Data provided
|---|

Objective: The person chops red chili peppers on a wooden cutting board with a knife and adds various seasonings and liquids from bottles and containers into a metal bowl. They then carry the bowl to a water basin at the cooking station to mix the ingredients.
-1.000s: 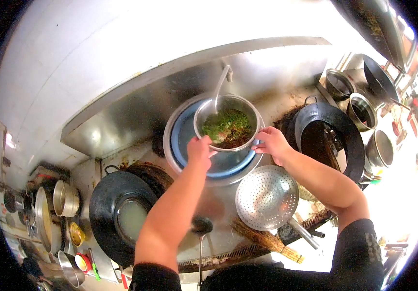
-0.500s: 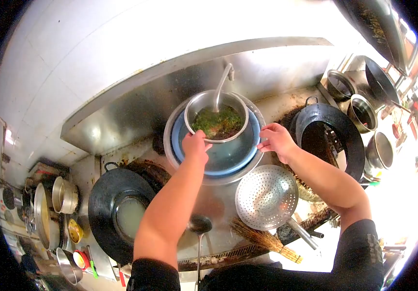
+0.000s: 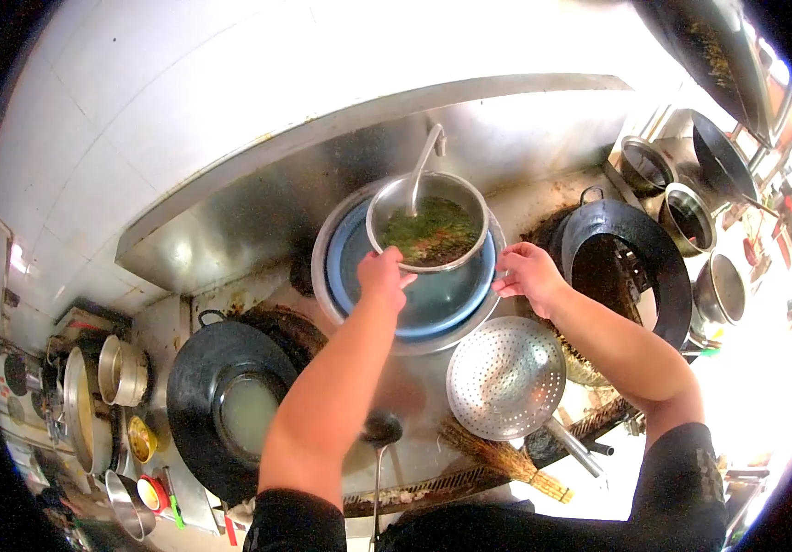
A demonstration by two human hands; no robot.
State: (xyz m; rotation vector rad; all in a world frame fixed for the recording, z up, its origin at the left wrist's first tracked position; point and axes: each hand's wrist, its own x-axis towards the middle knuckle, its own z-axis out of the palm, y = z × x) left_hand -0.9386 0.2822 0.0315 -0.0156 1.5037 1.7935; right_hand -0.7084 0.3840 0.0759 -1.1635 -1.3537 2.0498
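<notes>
My left hand (image 3: pixel 384 276) grips the near left rim of a round metal pot (image 3: pixel 379 213). Inside the pot are chopped greens and darker bits (image 3: pixel 433 230) in liquid. A curved metal spout (image 3: pixel 425 164) reaches down into the pot from behind. The pot is over a blue basin (image 3: pixel 339 267), which sits in a wider metal basin (image 3: pixel 320 293). My right hand (image 3: pixel 525 276) is beside the basins' right rim, fingers apart and holding nothing, a short way from the pot.
A perforated strainer (image 3: pixel 506 377) with a handle lies front right, beside a straw brush (image 3: pixel 506 460). Black woks stand at left (image 3: pixel 198 396) and right (image 3: pixel 672 267). A ladle (image 3: pixel 380 431) lies in front. Pots (image 3: pixel 123 370) line the far left, and others (image 3: pixel 686 216) the right.
The pot went left and then back right with my left hand on its rim. My right hand has come off the pot's rim. The contents now look wetter and more submerged.
</notes>
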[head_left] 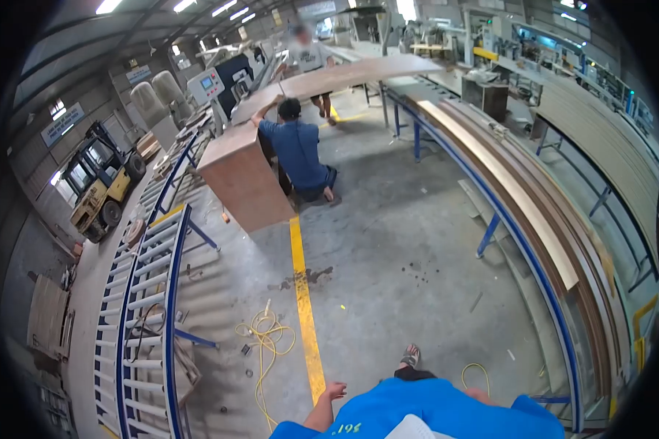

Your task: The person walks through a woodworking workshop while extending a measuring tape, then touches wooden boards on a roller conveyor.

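Observation:
My left hand hangs low beside the blue shirt, close to the yellow floor line. It holds nothing that I can see, and its fingers look loosely apart. Of my right hand or forearm only a small patch of skin shows at the shirt's right side; the fingers are hidden. A sandalled foot is on the grey floor between them. Neither hand touches any object that I can make out.
Ahead, a co-worker crouches by a wooden box-like piece; another person stands behind a long panel. Roller conveyor and forklift left; stacked boards right. Yellow cable on the floor.

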`<state>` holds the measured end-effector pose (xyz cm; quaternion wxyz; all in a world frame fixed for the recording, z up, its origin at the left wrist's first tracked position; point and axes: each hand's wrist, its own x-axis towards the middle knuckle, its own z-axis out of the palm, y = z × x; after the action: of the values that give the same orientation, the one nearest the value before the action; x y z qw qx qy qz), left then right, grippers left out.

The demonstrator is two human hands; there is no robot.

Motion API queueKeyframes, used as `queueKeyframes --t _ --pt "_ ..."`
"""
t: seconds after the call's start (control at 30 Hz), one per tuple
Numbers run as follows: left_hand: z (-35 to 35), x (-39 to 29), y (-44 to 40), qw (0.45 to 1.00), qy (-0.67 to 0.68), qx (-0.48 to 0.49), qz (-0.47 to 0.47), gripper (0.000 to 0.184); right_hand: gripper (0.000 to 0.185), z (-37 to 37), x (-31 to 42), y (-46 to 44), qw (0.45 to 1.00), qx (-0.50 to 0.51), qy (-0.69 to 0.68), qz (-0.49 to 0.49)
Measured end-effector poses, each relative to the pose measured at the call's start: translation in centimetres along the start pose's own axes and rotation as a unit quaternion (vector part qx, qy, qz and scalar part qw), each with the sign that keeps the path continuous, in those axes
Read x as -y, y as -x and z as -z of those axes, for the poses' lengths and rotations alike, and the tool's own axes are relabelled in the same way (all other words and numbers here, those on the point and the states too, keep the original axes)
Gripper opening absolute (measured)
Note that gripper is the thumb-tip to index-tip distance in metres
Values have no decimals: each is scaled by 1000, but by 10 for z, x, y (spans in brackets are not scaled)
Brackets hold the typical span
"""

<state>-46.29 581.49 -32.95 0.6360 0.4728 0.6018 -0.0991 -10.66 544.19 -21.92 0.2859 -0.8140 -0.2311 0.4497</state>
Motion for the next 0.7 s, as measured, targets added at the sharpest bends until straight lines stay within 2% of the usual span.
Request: queueKeyframes --t 0.03,0.07,0.1,0.13,0.17,0.2,0.23,0.37,0.43,0.5,0.53,0.57,0.6,0.63,0.67,0.7 --pt "1 0 -1 999 27 11 41 23 17 13 48 6 997 -1 49 54" --pt "8 -16 -7 999 31 6 38 23 17 17 -5 -101 997 1 51 61" --pt "14 -19 -10 996 61 -20 60 23 16 21 -98 -193 959 159 219 -86" --pt "14 -21 -12 991 92 -43 89 22 16 45 -71 -203 968 59 237 50" --pt "17 -25 -17 990 96 -42 99 22 17 73 -45 -212 951 -38 245 182" --pt "24 -32 -18 987 113 -65 93 22 18 94 -11 -222 997 -41 52 46" --pt "28 -40 -21 984 129 -87 86 21 19 111 27 -228 984 -45 -142 -96" --pt "40 -89 -54 987 109 -65 100 22 18 126 81 -260 957 -106 -243 -113" --pt "43 -120 -73 989 104 -49 90 22 17 106 83 -272 969 -87 -189 -134" --pt "42 -155 -99 993 97 -13 60 21 14 78 53 -290 996 38 56 -60" --pt "45 -178 -112 994 94 -13 61 21 16 54 35 -294 994 43 54 -87" --pt "49 -197 -130 996 65 5 66 21 18 41 66 -285 980 90 1 -178" --pt "56 -217 -145 997 35 22 70 21 19 41 93 -262 934 104 336 54" --pt "65 -241 -164 997 34 21 63 21 19 5 95 -286 912 266 296 -95" --pt "77 -268 -184 998 17 22 65 22 19 27 88 -320 915 258 297 -89" --pt "90 -294 -204 998 -1 21 67 23 19 13 87 -345 924 235 289 -83"
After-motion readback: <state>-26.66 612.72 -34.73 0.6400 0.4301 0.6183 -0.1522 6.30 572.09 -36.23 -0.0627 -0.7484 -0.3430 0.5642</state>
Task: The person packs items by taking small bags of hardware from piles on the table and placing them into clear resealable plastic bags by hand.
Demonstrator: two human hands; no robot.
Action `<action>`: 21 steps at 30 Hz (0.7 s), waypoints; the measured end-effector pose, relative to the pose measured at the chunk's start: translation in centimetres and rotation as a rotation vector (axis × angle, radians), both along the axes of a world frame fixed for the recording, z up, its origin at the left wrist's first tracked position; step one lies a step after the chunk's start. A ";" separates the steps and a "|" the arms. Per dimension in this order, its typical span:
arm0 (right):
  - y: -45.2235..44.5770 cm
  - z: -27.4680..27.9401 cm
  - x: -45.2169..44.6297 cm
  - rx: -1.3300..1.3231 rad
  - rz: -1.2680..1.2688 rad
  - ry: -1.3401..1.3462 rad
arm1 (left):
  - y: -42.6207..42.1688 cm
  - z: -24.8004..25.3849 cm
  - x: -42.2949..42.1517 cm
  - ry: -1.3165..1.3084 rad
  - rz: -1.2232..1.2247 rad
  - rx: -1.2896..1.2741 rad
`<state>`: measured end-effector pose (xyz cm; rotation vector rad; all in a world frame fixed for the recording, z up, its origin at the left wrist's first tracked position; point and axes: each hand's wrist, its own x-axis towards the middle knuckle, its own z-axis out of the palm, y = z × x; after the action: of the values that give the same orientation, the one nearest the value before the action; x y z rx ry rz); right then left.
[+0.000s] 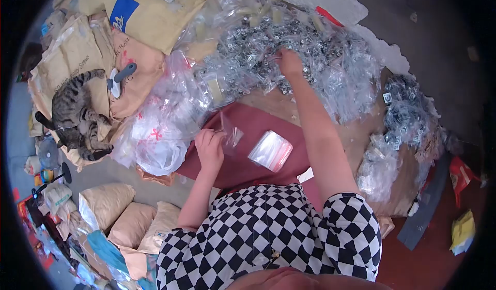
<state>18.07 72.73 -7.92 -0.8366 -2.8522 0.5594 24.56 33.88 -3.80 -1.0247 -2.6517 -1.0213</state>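
Note:
My left hand [210,145] is closed on a small clear plastic bag [232,136], held above a dark red cloth [222,171]. Farther forward, my right hand [289,63] reaches into a big heap of small metal parts [253,50]; its fingertips are among the pieces, and whatever they grip is too small to make out. On the cloth between my arms lies a stack of clear bags with red edges [270,151]. White and clear plastic bags [165,130] are bunched to the left of my left hand.
A tabby cat [75,109] lies on brown paper sacks [57,65] at the left, beside a grey-handled tool [122,77]. More bagged metal parts [408,109] sit at the right. Stuffed tan packages [107,203] stand at the lower left. A yellow bag [463,230] lies at the far right.

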 end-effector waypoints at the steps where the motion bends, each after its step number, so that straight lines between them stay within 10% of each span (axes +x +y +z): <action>1: -0.1 -0.3 -0.1 -0.066 -0.054 -0.022 | -0.3 -0.3 -0.1 -0.026 -0.034 0.022; 8: -1.1 1.3 5.9 -0.482 0.012 0.426 | -1.1 -1.3 1.0 -0.545 -0.087 -0.177; 10: -2.0 2.6 7.3 -1.256 -0.235 0.667 | -1.0 -1.3 1.2 -0.667 -0.108 -0.245; 13: -5.1 7.8 7.0 -1.551 -0.130 0.672 | -0.4 -0.8 1.3 -0.661 -0.063 -0.234; 16: -7.7 6.7 4.3 -1.058 0.301 0.295 | -0.4 -2.8 1.3 -0.442 -0.136 0.091; 19: -14.0 6.9 1.8 -1.316 0.274 0.210 | -0.4 -0.5 0.9 -0.478 -0.100 0.034; 21: -16.1 6.9 -0.5 -0.645 0.459 -0.044 | -1.2 -0.7 1.0 -0.478 -0.097 0.036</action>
<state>17.61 56.59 -1.00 -0.2231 -2.9220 1.5830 25.53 32.67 -4.51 -1.0154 -2.9526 -1.4930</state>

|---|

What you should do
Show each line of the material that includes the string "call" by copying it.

Answer box
t: seconds after the call's start (control at 30 Hz), one per tuple
Measured end-effector poses, each relative to the pose measured at the call's start: translation in centimetres along the start pose's own axes and rotation as a unit quaternion (vector part qx, qy, qz and scalar part qw), each with the sign that keeps the path continuous, in those axes

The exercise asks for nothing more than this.